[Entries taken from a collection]
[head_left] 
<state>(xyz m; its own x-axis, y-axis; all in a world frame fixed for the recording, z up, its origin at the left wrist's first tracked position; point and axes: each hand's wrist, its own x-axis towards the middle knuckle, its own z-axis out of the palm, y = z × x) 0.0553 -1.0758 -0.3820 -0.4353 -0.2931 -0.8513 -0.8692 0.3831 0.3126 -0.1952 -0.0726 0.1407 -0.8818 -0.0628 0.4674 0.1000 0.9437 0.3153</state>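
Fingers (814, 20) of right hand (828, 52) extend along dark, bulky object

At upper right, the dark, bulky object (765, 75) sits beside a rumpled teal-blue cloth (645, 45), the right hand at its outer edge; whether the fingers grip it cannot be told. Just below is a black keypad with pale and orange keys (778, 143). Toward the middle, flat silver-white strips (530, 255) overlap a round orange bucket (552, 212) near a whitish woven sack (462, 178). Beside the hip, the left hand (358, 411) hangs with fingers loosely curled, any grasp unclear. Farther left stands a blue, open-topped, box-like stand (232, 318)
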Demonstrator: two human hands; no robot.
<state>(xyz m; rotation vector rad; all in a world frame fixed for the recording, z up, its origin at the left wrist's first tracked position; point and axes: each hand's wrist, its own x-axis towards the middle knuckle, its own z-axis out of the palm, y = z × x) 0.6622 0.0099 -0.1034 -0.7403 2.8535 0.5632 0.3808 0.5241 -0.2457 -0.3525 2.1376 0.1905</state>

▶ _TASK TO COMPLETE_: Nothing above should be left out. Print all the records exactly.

▶ _YOUR SOLUTION_:
[head_left] 
<state>(xyz m; its own x-axis, y-axis; all in a world frame fixed for the recording, z up, its origin at the left wrist's first tracked position; point and axes: each hand's wrist, its own x-axis towards the middle knuckle, its own z-axis out of the palm, y = z × x) 0.0553 -1.0758 -0.3820 -0.4353 -0.2931 -0.8513 -0.8692 0.3831 0.3126 -0.1952 -0.0726 0.1407 -0.8818 -0.0628 0.4674 0.1000 0.9437 0.3153</state>
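Fingers (814, 20) of right hand (828, 52) extend along dark, bulky object

At upper right, the dark, bulky object (765, 75) sits beside a rumpled teal-blue cloth (645, 45), the right hand at its outer edge; whether the fingers grip it cannot be told. Just below is a black keypad with pale and orange keys (778, 143). Toward the middle, flat silver-white strips (530, 255) overlap a round orange bucket (552, 212) near a whitish woven sack (462, 178). Beside the hip, the left hand (358, 411) hangs with fingers loosely curled, any grasp unclear. Farther left stands a blue, open-topped, box-like stand (232, 318)
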Demonstrator: two human hands; no robot.
<state>(xyz m; rotation vector rad; all in a world frame fixed for the recording, z up, its origin at the left wrist's first tracked position; point and axes: each hand's wrist, its own x-axis towards the middle knuckle, its own z-axis out of the palm, y = z × x) 0.6622 0.0099 -0.1034 -0.7403 2.8535 0.5632 0.3808 0.5241 -0.2457 -0.3525 2.1376 0.1905</state>

There is no more to the answer.